» DATA PROVIDED:
____________
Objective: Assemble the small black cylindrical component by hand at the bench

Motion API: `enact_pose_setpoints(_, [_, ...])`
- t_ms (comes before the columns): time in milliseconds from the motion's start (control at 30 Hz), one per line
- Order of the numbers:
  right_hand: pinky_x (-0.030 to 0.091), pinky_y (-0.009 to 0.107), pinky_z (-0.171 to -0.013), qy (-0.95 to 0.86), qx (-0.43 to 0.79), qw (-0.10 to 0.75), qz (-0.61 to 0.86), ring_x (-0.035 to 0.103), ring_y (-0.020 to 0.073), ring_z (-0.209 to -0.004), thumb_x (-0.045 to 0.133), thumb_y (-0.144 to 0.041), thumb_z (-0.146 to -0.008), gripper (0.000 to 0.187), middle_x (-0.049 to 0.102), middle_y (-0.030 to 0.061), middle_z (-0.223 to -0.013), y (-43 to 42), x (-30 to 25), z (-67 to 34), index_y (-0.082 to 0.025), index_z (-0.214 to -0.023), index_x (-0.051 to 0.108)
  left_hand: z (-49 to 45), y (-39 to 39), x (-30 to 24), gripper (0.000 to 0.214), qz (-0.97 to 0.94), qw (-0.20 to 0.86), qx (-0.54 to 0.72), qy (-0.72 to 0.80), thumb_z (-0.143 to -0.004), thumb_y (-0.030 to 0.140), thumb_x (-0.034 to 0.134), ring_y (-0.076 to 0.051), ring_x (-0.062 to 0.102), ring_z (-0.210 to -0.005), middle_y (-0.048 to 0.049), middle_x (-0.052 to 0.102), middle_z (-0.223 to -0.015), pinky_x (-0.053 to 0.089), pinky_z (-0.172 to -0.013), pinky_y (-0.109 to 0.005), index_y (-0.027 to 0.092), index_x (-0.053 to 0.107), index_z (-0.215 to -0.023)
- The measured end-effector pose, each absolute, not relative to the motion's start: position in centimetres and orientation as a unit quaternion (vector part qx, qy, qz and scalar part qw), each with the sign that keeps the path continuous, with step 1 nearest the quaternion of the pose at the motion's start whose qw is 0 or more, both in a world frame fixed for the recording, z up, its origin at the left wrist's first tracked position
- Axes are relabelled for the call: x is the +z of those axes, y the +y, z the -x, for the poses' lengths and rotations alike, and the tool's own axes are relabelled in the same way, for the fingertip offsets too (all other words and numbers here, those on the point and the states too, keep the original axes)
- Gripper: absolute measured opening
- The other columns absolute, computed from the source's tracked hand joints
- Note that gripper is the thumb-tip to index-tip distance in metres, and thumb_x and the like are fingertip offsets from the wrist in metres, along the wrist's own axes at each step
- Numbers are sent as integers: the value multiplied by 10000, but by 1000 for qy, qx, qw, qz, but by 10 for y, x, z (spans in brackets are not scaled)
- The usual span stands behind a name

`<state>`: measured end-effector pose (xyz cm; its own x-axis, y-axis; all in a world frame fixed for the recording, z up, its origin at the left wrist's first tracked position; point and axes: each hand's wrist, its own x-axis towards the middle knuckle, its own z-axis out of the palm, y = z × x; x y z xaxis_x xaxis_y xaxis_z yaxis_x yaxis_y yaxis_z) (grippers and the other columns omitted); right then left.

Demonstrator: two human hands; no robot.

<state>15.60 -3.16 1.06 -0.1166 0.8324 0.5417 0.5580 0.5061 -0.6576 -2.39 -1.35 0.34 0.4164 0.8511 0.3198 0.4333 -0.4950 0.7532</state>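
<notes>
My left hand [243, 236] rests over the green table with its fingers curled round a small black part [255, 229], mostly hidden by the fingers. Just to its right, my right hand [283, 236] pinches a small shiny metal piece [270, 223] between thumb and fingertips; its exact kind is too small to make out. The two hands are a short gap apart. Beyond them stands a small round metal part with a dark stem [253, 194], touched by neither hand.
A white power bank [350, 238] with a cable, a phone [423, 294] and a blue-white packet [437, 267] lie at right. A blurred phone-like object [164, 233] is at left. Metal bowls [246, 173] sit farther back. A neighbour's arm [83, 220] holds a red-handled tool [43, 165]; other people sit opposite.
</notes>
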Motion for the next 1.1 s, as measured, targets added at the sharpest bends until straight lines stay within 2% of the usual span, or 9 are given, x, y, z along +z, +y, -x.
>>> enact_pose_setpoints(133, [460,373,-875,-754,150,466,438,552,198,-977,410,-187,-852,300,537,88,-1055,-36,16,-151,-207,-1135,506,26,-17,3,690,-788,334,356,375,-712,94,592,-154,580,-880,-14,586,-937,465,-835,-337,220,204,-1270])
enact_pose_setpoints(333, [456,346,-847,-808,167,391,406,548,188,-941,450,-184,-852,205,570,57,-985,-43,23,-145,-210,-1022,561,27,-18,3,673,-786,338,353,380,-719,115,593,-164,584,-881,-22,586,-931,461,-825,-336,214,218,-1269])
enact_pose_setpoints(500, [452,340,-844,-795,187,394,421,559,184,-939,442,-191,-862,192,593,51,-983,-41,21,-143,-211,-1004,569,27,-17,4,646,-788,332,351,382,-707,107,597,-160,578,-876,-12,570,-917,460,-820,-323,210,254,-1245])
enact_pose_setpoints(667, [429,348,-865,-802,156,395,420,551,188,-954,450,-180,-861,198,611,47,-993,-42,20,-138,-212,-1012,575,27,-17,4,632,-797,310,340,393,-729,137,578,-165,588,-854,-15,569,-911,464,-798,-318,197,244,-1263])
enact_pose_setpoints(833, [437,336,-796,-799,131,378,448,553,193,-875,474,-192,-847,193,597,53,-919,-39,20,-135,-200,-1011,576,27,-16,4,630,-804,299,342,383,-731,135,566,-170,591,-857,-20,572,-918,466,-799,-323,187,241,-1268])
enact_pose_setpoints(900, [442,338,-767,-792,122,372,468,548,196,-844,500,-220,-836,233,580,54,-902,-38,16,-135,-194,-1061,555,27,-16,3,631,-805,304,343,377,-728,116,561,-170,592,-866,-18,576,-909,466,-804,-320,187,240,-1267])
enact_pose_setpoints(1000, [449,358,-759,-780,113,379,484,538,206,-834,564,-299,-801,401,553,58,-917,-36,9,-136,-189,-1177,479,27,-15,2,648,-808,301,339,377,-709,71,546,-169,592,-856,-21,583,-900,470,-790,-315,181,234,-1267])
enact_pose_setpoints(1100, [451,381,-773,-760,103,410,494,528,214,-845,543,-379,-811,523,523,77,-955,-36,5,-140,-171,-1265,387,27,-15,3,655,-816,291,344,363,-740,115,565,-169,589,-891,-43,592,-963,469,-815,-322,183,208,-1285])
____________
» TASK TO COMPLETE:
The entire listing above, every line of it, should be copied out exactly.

» EXERCISE RESPONSE:
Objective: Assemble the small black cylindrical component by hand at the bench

Motion API: `enact_pose_setpoints(_, [_, ...])`
- t_ms (comes before the columns): time in milliseconds from the motion's start (control at 30 Hz), one per line
- Order of the numbers:
  right_hand: pinky_x (-0.030 to 0.091), pinky_y (-0.009 to 0.107), pinky_z (-0.171 to -0.013), qy (-0.95 to 0.86), qx (-0.43 to 0.79), qw (-0.10 to 0.75), qz (-0.61 to 0.86), ring_x (-0.035 to 0.103), ring_y (-0.020 to 0.073), ring_z (-0.209 to -0.004), thumb_x (-0.045 to 0.133), thumb_y (-0.144 to 0.041), thumb_z (-0.146 to -0.008), gripper (0.000 to 0.187), middle_x (-0.049 to 0.102), middle_y (-0.030 to 0.061), middle_z (-0.223 to -0.013), y (-43 to 42), x (-30 to 25), z (-67 to 34), index_y (-0.082 to 0.025), index_z (-0.214 to -0.023), index_x (-0.051 to 0.108)
  left_hand: z (-49 to 45), y (-39 to 39), x (-30 to 24), gripper (0.000 to 0.214), qz (-0.97 to 0.94), qw (-0.20 to 0.86), qx (-0.54 to 0.72), qy (-0.72 to 0.80), thumb_z (-0.143 to -0.004), thumb_y (-0.030 to 0.140), thumb_x (-0.034 to 0.134), ring_y (-0.076 to 0.051), ring_x (-0.062 to 0.102), ring_z (-0.210 to -0.005), middle_y (-0.048 to 0.049), middle_x (-0.052 to 0.102), middle_z (-0.223 to -0.015), pinky_x (-0.053 to 0.089), pinky_z (-0.172 to -0.013), pinky_y (-0.109 to 0.005), index_y (-0.027 to 0.092), index_x (-0.053 to 0.107), index_z (-0.215 to -0.023)
- The measured end-effector pose, each absolute, not relative to the motion's start: position in centimetres and orientation as a unit quaternion (vector part qx, qy, qz and scalar part qw), each with the sign that keeps the path continuous, with step 1 nearest the quaternion of the pose at the motion's start whose qw is 0 or more, both in a world frame fixed for the recording, z up, its origin at the left wrist's first tracked position
- Axes are relabelled for the call: x is the +z of those axes, y the +y, z the -x, for the poses' lengths and rotations alike, and the tool's own axes are relabelled in the same way, for the fingertip offsets too (all other words and numbers here, those on the point and the states too, keep the original axes)
- Gripper: absolute measured opening
- The other columns absolute, computed from the source's tracked hand joints
- Note that gripper is the thumb-tip to index-tip distance in metres, and thumb_x and the like are fingertip offsets from the wrist in metres, along the wrist's own axes at each step
- Numbers are sent as integers: the value multiplied by 10000, but by 1000 for qy, qx, qw, qz, but by 10 for y, x, z (spans in brackets are not scaled)
- The usual span stands behind a name

`<state>`: measured end-effector pose (xyz cm; its own x-axis, y-axis; all in a world frame fixed for the recording, z up, its origin at the left wrist's first tracked position; point and axes: each hand's wrist, its own x-axis towards the middle knuckle, its own z-axis out of the palm, y = z × x; x y z xaxis_x xaxis_y xaxis_z yaxis_x yaxis_y yaxis_z) (grippers and the other columns omitted); right then left.

Demonstrator: two human hands; no robot.

<state>15.60 -3.16 1.06 -0.1166 0.8324 0.5417 0.5580 0.5061 -0.6576 -2.39 -1.35 0.34 0.4164 0.8511 0.3198 0.4333 -0.4950 0.7532</state>
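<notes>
My left hand [243, 236] rests over the green table with its fingers curled round a small black part [255, 229], mostly hidden by the fingers. Just to its right, my right hand [283, 236] pinches a small shiny metal piece [270, 223] between thumb and fingertips; its exact kind is too small to make out. The two hands are a short gap apart. Beyond them stands a small round metal part with a dark stem [253, 194], touched by neither hand.
A white power bank [350, 238] with a cable, a phone [423, 294] and a blue-white packet [437, 267] lie at right. A blurred phone-like object [164, 233] is at left. Metal bowls [246, 173] sit farther back. A neighbour's arm [83, 220] holds a red-handled tool [43, 165]; other people sit opposite.
</notes>
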Motion for the next 1.1 s, as measured, targets added at the sharpest bends until straight lines stay within 2% of the usual span, or 9 are given, x, y, z along +z, +y, -x.
>>> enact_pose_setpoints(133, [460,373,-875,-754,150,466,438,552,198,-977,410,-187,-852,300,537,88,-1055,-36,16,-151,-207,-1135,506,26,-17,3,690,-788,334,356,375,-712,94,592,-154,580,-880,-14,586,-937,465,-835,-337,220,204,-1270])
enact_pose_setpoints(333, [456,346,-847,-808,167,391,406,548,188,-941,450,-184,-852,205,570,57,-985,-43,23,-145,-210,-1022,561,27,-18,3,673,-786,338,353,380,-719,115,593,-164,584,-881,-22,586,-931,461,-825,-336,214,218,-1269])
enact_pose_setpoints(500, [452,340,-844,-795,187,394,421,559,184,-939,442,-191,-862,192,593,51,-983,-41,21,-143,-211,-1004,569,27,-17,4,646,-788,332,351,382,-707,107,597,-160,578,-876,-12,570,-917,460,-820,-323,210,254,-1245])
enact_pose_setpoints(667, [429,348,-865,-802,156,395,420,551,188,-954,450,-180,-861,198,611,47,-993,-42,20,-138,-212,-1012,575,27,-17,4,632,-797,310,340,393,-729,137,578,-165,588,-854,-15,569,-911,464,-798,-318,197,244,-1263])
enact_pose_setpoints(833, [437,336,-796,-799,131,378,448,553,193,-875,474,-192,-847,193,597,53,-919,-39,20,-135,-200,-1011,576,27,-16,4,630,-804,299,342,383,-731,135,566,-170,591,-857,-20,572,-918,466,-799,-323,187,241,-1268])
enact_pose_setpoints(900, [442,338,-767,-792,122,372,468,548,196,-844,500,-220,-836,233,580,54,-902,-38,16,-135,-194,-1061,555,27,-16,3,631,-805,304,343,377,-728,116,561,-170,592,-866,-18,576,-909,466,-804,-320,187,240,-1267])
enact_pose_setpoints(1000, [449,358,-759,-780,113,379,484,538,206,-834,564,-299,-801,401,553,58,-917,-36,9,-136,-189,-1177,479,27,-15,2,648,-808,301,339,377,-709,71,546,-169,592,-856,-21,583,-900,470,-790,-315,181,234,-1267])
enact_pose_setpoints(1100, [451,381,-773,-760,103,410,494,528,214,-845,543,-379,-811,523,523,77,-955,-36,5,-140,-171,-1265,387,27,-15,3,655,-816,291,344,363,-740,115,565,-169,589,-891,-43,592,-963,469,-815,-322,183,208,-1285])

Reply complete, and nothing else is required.